* DATA SEGMENT
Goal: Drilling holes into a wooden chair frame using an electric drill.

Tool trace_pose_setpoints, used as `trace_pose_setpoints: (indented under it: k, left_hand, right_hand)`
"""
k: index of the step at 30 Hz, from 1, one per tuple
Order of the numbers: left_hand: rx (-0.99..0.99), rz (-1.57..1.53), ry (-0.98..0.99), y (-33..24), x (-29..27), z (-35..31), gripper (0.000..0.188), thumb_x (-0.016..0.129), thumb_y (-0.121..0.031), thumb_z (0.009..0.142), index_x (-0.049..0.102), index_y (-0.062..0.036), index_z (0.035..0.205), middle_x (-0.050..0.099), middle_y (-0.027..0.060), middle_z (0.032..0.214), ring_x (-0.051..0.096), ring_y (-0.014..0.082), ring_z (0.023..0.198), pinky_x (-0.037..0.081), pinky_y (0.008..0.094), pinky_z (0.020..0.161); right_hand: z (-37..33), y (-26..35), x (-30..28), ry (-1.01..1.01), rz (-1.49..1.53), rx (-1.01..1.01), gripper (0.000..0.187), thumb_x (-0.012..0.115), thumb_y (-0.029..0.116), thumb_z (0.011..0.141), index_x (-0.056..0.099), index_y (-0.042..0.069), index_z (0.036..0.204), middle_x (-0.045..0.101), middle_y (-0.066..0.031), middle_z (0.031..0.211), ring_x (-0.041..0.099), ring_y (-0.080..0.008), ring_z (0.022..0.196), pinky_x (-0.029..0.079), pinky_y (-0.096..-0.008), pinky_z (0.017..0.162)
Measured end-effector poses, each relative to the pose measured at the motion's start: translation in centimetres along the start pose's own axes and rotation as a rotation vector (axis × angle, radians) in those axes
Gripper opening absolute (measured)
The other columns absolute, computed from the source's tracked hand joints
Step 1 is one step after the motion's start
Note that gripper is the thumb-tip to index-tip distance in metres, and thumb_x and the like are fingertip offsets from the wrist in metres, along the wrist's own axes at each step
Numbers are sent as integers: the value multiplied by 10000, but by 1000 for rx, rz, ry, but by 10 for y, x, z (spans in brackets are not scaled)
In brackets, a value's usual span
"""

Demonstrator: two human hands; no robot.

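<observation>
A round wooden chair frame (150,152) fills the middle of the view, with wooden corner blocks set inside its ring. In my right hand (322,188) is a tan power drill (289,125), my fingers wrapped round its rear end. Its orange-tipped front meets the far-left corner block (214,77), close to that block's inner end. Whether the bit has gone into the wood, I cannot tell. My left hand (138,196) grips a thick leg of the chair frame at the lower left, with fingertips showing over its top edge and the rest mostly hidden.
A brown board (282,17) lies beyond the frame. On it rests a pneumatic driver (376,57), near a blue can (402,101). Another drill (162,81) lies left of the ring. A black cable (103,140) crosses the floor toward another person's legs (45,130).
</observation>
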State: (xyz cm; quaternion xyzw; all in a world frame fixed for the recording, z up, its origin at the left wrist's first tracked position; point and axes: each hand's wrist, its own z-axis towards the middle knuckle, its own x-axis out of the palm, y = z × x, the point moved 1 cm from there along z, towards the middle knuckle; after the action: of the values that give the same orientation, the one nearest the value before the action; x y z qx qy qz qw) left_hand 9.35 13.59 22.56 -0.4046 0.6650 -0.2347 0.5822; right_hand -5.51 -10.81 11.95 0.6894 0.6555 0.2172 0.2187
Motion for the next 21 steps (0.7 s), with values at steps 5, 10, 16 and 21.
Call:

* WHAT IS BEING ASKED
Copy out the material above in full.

* COMPLETED EXERCISE
Goal: Drilling holes into a wooden chair frame using an electric drill.

Tool trace_pose_setpoints, used as `trace_pose_setpoints: (indented under it: k, left_hand, right_hand)`
"""
k: index of the step at 30 Hz, from 1, one per tuple
Order of the numbers: left_hand: rx (-0.99..0.99), rz (-1.57..1.53), ry (-0.98..0.99), y (-33..24), x (-29..27), z (-35..31), gripper (0.000..0.188), thumb_x (-0.016..0.129), thumb_y (-0.121..0.031), thumb_z (0.009..0.142), index_x (-0.049..0.102), index_y (-0.062..0.036), index_z (0.035..0.205), middle_x (-0.050..0.099), middle_y (-0.027..0.060), middle_z (0.032..0.214), ring_x (-0.051..0.096), ring_y (-0.014..0.082), ring_z (0.023..0.198), pinky_x (-0.037..0.081), pinky_y (0.008..0.094), pinky_z (0.020..0.161); right_hand: z (-37..33), y (-26..35), x (-30..28), ry (-1.01..1.01), rz (-1.49..1.53), rx (-1.01..1.01), gripper (0.000..0.187), thumb_x (-0.012..0.115), thumb_y (-0.029..0.116), thumb_z (0.011..0.141), index_x (-0.056..0.099), index_y (-0.042..0.069), index_z (0.036..0.204), middle_x (-0.045..0.101), middle_y (-0.066..0.031), middle_z (0.031..0.211), ring_x (-0.041..0.099), ring_y (-0.080..0.008), ring_z (0.022..0.196), pinky_x (-0.029..0.079), pinky_y (-0.096..-0.008), pinky_z (0.017..0.162)
Measured end-effector poses, each relative to the pose measured at the motion's start: translation in centimetres along the start pose's own axes and rotation as a rotation vector (axis × angle, radians) in those axes
Gripper opening absolute (measured)
The other columns absolute, computed from the source's tracked hand joints
Step 1 is one step after the motion's start
Note that gripper is the thumb-tip to index-tip distance in metres, and thumb_x and the like are fingertip offsets from the wrist in metres, along the wrist's own axes at each step
Numbers are sent as integers: the value multiplied by 10000, but by 1000 for rx, rz, ry, but by 10 for y, x, z (spans in brackets are not scaled)
In brackets, a value's usual span
"""

Demonstrator: two human hands; no robot.

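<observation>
A round wooden chair frame (150,152) fills the middle of the view, with wooden corner blocks set inside its ring. In my right hand (322,188) is a tan power drill (289,125), my fingers wrapped round its rear end. Its orange-tipped front meets the far-left corner block (214,77), close to that block's inner end. Whether the bit has gone into the wood, I cannot tell. My left hand (138,196) grips a thick leg of the chair frame at the lower left, with fingertips showing over its top edge and the rest mostly hidden.
A brown board (282,17) lies beyond the frame. On it rests a pneumatic driver (376,57), near a blue can (402,101). Another drill (162,81) lies left of the ring. A black cable (103,140) crosses the floor toward another person's legs (45,130).
</observation>
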State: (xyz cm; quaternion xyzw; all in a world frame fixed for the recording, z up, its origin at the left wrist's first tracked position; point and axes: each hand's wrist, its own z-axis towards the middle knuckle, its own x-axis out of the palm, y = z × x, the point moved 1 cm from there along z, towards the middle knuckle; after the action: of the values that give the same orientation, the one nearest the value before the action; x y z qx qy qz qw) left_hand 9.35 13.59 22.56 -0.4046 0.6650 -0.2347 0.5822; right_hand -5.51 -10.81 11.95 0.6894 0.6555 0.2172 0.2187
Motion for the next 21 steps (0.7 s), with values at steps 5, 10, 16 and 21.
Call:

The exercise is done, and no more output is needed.